La Corte di assise di appello, invece, ha, innanzitutto, contestato il fatto che gli alterchi trascorsi fra i due fossero diversi e piu’ gravi di quelli intercorsi fra altri pazienti psichiatrici ricoverati nella (OMISSIS) (un dato che nel ricorso non si affronta).
Ha, poi, rilevato come la struttura non potesse ricoverare pazienti pischiatrici non compensati, non avendo la specifica e necessaria autorizzazione a farlo e non avendo personale specializzato.

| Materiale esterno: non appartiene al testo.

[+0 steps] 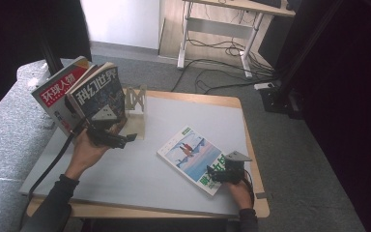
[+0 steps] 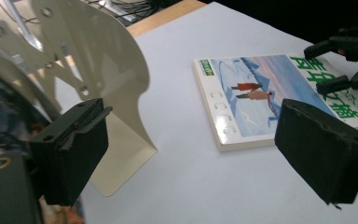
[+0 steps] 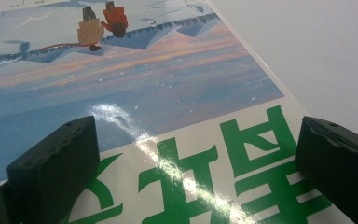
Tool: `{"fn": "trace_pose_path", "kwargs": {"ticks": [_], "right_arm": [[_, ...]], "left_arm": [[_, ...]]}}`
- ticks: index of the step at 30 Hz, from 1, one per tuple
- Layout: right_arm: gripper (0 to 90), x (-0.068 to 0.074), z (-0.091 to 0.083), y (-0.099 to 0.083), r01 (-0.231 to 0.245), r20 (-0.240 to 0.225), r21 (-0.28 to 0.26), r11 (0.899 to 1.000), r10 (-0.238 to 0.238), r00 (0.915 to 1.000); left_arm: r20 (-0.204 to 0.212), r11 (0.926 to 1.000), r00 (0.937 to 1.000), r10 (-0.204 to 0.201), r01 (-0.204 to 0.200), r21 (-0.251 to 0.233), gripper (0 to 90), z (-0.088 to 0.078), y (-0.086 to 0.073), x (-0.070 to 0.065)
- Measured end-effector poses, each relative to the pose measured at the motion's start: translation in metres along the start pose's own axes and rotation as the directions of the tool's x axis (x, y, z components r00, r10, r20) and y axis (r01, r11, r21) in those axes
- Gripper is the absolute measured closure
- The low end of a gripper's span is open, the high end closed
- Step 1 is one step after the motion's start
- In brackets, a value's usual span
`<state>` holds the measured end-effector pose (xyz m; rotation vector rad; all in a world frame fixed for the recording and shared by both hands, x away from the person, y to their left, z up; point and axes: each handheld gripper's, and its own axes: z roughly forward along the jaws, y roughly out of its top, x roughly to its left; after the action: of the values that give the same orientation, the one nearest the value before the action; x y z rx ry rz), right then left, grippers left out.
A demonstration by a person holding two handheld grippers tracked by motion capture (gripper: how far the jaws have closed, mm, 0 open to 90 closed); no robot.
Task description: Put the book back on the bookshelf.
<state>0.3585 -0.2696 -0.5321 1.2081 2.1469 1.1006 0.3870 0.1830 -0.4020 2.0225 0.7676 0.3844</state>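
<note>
Glossy mag (image 1: 192,157) lying flat on table (image 1: 140,169) near R front edge | R gripper (image 1: 218,175) hovering over its green title, jaws apart, empty | L gripper (image 1: 125,139) gaping by bookend (image 1: 136,108), holding nothing | risk: I'm thinking slick cover slips when pinching, leaning books (image 1: 79,92) topple if L bumps them.
</note>
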Motion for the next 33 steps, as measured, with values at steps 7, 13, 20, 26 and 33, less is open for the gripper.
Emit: {"fn": "trace_pose_path", "kwargs": {"ticks": [7, 13, 20, 26, 33], "right_arm": [[2.3, 0.002, -0.002, -0.001, -0.005, 0.007, -0.007, 1.0, 0.005, 1.0], [2.3, 0.004, -0.004, -0.003, -0.012, 0.014, -0.006, 1.0, 0.012, 0.9998], [1.9, 0.005, -0.007, -0.005, -0.022, 0.027, -0.004, 1.0, 0.022, 0.9994], [0.0, 0.006, -0.01, -0.007, -0.032, 0.045, 0.0, 0.999, 0.032, 0.9985], [0.0, 0.006, -0.015, -0.009, -0.043, 0.066, 0.01, 0.999, 0.043, 0.9969]], "left_arm": [[0.029, 0.9986, 0.9986, 0.044, -0.045, 0.027, 7.6, 0.032, -0.017, -0.009], [0.046, 0.9947, 0.9958, 0.079, -0.082, 0.063, 2.2, 0.055, -0.027, -0.016], [0.073, 0.9867, 0.9917, 0.106, -0.114, 0.116, 0.0, 0.082, -0.042, -0.024], [0.103, 0.984, 0.9893, 0.104, -0.117, 0.134, 0.6, 0.098, -0.051, -0.028], [0.121, 0.9837, 0.9866, 0.109, -0.125, 0.13, 1.7, 0.115, -0.054, -0.03]]}}
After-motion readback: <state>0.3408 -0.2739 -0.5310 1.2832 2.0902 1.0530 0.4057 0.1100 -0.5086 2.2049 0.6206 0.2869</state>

Cosi’ che, quando i pazienti ricoverati mostravano segni di squilibrio, l’unica soluzione possibile (adottata per la (OMISSIS) dopo i fatti) era quella di trasferirli in un’altra struttura, idonea a prestare quelle particolari cure.
La Corte ha rilevato, poi, come agli imputati – il legale rappresentante della (OMISSIS) (competente sulla amministrazione della stessa ma non certo sulla diagnosi degli stati morbosi dei pazienti) ed i due infermieri del turno di notte (chiamati ad eseguire le eventuali disposizioni dei medici ma non certo ad effettuare diagnosi o a programmare cure o a disporre trasferimenti) – potevano, al piu’, essere venuti a conoscenza degli alterchi fra (OMISSIS) e (OMISSIS) come voci correnti nella struttura (una voce fra le tante) e non come una situazione che necessitava del loro intervento o della loro sorveglianza. Non potevano cosi’ essere consapevoli dello stato di pericolo reale o potenziale che il (OMISSIS) correva, perche’ il permanente ricovero nella (OMISSIS) della (OMISSIS), che non dipendeva da una loro valutazione ma atteneva alla responsabilita’ del medico curante, ne attestava, appunto, la non pericolosita’.
Un’argomentazione che, nel ricorso, ancora una volta, non si affronta e che costituisce invece l’asse portante del percorso motivazionale della Corte di assise di appello che non puo’ certo ritenersi ne’ illogico ne’ contraddittorio (neppure quando segnala che la responsabilita’ per la morte del (OMISSIS) per mano della (OMISSIS) debba essere qui valutata con i criteri propri del processo penale, anche se si tratta di decidere solo sulle statuizioni civili, e non possano pertanto trovare applicazione le disposizioni stabilite in tema di responsabilita’ per fatto dell’incapace dall’articolo 2047 del codice civile, solo in altra sede azionabili).
I ricorso della parti civili (OMISSIS) e (OMISSIS) vanno, pertanto, rigettati, perche’ privi di fondamento.
4 – Al rigetto dei ricorsi segue la condanna di ciascuna ricorrente al pagamento delle spese processuali del grado.
P.Q.M.
Dichiara inammissibile il ricorso di (OMISSIS) che condanna al pagamento delle spese processuali e della somma di Euro 2.000,00 in favore della Cassa delle Ammende.
Rigetta i ricorsi di (OMISSIS) e (OMISSIS) e condanna ciascuna al pagamento delle spese processuali.
Cosi’ deciso in Roma, il 30 ottobre 2017.